TASK TO COMPLETE ▸
Would it be possible to copy exactly the lines from the one containing "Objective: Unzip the" to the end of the entries, including both and nothing else?

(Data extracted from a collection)
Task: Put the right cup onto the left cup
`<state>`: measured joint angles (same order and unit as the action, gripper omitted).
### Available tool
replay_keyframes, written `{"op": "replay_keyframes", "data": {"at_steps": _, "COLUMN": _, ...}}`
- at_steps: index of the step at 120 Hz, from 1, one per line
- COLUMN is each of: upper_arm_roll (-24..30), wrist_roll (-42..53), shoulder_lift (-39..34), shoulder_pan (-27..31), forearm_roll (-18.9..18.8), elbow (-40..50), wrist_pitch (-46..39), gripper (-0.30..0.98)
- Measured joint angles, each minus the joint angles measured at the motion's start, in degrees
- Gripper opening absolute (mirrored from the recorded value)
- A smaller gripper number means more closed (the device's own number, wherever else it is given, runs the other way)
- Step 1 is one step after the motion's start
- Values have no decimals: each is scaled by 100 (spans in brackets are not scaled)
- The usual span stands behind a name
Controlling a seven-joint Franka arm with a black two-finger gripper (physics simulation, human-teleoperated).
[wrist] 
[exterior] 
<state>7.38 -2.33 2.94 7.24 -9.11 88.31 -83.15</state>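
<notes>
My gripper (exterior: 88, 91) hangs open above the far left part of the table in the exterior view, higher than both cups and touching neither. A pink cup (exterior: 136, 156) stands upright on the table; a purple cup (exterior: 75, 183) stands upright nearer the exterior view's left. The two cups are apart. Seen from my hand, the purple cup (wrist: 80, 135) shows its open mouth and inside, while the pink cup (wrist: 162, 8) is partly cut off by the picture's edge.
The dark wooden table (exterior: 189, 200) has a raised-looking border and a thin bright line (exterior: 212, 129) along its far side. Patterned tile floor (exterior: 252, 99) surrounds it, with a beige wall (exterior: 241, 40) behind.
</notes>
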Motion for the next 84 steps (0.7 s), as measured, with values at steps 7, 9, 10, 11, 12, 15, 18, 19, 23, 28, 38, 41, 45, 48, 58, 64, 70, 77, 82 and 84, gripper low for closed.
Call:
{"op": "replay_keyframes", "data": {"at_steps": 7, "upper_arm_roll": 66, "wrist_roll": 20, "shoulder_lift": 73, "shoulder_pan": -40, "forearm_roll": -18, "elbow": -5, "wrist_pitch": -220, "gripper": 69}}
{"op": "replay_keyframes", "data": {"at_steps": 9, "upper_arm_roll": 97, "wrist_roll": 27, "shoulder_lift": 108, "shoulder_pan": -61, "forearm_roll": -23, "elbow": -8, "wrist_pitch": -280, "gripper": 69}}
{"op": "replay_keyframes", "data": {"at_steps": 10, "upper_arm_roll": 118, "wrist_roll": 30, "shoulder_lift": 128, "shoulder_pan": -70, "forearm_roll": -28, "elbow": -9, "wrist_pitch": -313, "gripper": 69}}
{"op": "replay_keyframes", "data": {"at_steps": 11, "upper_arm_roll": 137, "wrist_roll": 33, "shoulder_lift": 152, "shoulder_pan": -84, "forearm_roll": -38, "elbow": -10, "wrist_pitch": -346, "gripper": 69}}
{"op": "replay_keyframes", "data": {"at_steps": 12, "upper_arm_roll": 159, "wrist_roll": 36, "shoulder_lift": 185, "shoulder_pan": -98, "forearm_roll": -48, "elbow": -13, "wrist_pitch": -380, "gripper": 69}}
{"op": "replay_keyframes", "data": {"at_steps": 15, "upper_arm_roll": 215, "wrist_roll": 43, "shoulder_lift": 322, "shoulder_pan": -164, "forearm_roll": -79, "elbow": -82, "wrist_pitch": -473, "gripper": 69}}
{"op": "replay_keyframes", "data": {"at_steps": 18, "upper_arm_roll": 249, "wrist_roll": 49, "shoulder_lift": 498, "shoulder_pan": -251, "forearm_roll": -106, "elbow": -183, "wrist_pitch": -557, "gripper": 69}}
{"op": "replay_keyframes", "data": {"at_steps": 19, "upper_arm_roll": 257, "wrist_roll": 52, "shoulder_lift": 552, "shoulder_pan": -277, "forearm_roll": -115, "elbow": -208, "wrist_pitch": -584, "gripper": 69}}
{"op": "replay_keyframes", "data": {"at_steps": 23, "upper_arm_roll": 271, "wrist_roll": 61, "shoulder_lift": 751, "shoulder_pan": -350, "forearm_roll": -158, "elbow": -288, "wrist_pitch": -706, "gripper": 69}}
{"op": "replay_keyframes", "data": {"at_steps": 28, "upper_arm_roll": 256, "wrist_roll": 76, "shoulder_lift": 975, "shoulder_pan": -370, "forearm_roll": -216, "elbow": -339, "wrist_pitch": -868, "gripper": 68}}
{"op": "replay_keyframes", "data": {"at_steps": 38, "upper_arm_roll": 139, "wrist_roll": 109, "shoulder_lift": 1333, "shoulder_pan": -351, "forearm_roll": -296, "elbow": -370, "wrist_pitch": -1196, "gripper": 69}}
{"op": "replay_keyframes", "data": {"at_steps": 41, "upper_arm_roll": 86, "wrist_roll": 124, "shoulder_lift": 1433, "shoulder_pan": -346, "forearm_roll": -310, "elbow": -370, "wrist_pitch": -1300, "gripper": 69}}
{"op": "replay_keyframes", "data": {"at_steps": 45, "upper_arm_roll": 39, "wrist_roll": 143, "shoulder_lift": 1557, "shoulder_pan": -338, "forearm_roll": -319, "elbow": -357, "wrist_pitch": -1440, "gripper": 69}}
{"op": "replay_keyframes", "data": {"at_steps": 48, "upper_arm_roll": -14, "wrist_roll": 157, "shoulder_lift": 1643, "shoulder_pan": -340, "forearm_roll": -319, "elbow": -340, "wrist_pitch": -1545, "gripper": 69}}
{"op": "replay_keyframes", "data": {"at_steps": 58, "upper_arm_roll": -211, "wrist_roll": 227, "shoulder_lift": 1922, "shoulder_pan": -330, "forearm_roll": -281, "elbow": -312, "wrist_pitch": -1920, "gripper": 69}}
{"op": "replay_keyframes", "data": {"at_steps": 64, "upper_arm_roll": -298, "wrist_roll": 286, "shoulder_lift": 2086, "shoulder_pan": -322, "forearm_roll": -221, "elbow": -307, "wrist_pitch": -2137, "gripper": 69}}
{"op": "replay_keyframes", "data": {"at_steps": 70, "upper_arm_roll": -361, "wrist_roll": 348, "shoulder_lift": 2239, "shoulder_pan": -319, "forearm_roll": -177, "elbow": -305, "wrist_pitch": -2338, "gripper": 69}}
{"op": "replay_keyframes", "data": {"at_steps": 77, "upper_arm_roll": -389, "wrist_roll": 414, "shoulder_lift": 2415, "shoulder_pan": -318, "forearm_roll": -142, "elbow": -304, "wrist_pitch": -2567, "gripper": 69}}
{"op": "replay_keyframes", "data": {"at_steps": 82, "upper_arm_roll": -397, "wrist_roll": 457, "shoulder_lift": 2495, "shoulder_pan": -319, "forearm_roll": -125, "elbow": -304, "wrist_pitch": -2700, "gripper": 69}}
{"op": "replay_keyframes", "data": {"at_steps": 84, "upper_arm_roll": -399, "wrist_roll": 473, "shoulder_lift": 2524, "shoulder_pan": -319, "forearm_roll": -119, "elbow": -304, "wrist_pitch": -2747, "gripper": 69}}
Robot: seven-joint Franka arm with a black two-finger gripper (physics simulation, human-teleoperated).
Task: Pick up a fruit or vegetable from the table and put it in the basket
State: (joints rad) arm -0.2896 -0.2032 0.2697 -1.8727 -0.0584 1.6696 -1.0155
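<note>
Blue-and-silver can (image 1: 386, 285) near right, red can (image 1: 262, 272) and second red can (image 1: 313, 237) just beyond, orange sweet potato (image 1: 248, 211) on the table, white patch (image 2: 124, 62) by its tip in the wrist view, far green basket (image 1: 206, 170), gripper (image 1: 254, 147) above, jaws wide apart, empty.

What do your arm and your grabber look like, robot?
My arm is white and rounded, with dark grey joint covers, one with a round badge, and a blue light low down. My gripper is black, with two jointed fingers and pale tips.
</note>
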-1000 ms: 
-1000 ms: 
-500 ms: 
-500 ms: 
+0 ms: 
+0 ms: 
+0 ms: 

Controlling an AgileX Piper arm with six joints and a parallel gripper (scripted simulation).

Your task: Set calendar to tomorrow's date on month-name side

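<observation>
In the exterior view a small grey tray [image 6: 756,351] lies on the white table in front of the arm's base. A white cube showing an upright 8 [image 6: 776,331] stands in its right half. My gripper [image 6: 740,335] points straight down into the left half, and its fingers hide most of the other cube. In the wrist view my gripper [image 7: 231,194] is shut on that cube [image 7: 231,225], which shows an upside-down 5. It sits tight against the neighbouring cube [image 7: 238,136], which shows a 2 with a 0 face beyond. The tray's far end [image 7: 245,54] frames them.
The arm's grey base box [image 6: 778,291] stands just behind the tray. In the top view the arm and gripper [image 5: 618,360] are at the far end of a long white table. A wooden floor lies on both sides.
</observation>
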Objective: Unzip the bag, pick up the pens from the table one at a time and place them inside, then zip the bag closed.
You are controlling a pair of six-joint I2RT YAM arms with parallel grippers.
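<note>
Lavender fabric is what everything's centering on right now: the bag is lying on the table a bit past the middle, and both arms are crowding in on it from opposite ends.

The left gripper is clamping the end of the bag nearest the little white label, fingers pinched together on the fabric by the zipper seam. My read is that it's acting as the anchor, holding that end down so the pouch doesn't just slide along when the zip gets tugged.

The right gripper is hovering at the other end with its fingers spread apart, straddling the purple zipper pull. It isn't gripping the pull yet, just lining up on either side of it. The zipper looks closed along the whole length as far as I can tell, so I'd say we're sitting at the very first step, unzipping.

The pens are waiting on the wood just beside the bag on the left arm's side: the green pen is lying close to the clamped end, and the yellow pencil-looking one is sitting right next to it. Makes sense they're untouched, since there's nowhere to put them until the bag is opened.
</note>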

SOLUTION ▸
Objective: Unzip the bag, pick up the pens from the table one at a time and place them inside, then zip the bag closed.
You are controlling a pair of six-joint I2RT YAM arms with parallel grippers.
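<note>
Lavender fabric is what everything's centering on right now: the bag is lying on the table a bit past the middle, and both arms are crowding in on it from opposite ends.

The left gripper is clamping the end of the bag nearest the little white label, fingers pinched together on the fabric by the zipper seam. My read is that it's acting as the anchor, holding that end down so the pouch doesn't just slide along when the zip gets tugged.

The right gripper is hovering at the other end with its fingers spread apart, straddling the purple zipper pull. It isn't gripping the pull yet, just lining up on either side of it. The zipper looks closed along the whole length as far as I can tell, so I'd say we're sitting at the very first step, unzipping.

The pens are waiting on the wood just beside the bag on the left arm's side: the green pen is lying close to the clamped end, and the yellow pencil-looking one is sitting right next to it. Makes sense they're untouched, since there's nowhere to put them until the bag is opened.
</note>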

No more is needed to finish this exercise.